Among the lines below, some may hold the word "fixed"; state how many do, giving only the number.

SOURCE RECORDS:
◆ ◆ ◆
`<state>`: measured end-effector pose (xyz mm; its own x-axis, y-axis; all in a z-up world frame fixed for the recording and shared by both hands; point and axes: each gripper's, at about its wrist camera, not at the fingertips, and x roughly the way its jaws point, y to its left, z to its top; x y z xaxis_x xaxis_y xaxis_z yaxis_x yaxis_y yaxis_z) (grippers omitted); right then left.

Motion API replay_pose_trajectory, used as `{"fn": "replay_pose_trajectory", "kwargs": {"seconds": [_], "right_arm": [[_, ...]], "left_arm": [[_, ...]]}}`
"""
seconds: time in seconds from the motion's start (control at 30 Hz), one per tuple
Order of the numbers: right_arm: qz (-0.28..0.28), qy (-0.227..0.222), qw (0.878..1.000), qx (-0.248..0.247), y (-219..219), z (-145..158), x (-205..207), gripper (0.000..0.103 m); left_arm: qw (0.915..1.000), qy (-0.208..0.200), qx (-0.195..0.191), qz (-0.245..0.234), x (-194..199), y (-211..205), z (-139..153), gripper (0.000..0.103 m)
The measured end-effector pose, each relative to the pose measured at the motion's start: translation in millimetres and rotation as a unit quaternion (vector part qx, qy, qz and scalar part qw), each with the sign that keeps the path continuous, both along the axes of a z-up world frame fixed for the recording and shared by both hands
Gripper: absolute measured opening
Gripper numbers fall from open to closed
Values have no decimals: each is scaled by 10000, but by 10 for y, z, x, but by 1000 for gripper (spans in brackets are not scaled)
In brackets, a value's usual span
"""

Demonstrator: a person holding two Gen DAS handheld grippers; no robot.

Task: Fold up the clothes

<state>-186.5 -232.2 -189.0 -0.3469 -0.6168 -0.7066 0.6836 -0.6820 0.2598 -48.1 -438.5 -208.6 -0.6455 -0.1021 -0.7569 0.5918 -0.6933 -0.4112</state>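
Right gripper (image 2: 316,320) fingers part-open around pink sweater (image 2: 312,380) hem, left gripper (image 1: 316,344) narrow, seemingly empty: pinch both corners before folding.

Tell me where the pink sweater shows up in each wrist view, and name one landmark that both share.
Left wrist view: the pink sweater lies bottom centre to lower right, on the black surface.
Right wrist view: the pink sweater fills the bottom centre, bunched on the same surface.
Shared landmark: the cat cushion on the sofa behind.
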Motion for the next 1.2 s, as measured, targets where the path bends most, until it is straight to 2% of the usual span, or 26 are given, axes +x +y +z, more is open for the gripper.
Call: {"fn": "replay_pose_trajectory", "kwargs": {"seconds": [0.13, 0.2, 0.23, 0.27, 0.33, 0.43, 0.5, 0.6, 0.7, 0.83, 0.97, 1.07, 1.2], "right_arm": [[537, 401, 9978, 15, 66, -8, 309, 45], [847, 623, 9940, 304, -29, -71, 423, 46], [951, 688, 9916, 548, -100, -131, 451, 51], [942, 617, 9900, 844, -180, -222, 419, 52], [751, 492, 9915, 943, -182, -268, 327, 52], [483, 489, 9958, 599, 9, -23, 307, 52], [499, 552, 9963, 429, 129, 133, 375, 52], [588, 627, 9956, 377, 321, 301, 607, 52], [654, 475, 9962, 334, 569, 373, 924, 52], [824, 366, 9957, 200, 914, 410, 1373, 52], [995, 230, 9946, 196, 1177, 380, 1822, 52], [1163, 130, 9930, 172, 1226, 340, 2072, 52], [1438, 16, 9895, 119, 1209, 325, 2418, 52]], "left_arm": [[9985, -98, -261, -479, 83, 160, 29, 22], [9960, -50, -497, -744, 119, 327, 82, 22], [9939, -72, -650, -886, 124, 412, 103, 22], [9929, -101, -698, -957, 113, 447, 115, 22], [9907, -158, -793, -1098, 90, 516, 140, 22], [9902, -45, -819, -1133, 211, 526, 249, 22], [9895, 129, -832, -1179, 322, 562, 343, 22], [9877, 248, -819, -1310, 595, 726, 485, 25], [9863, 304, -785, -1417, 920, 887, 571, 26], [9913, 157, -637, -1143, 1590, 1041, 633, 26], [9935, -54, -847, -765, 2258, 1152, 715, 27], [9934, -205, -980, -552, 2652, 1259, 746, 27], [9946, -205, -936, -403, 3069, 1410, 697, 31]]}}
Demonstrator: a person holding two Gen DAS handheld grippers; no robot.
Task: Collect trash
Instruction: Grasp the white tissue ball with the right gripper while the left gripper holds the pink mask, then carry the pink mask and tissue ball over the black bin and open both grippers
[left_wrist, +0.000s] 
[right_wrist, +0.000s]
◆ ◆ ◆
YOUR SOLUTION: 2